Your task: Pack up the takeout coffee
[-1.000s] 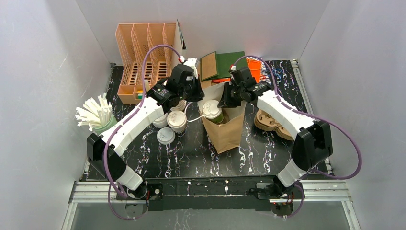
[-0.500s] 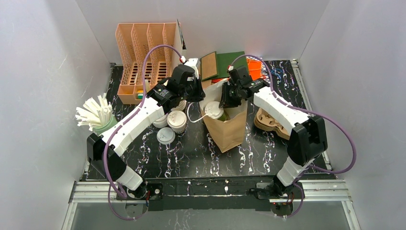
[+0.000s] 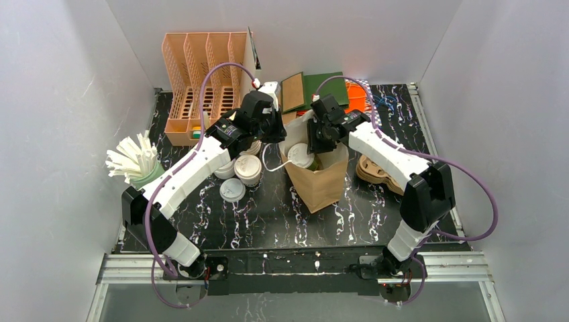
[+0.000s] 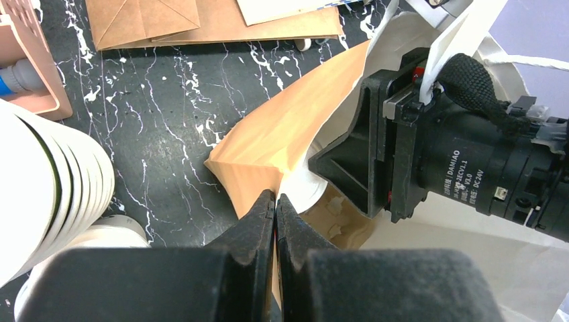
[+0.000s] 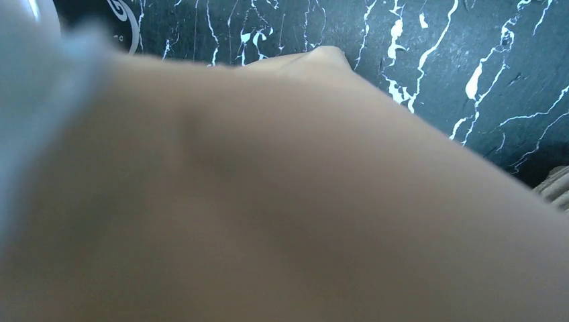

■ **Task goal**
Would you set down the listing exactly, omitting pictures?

■ **Written response**
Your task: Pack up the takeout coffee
[-1.000s] 
[-0.500s] 
[+0.000s] 
[+0.000s] 
[+0.000s] 

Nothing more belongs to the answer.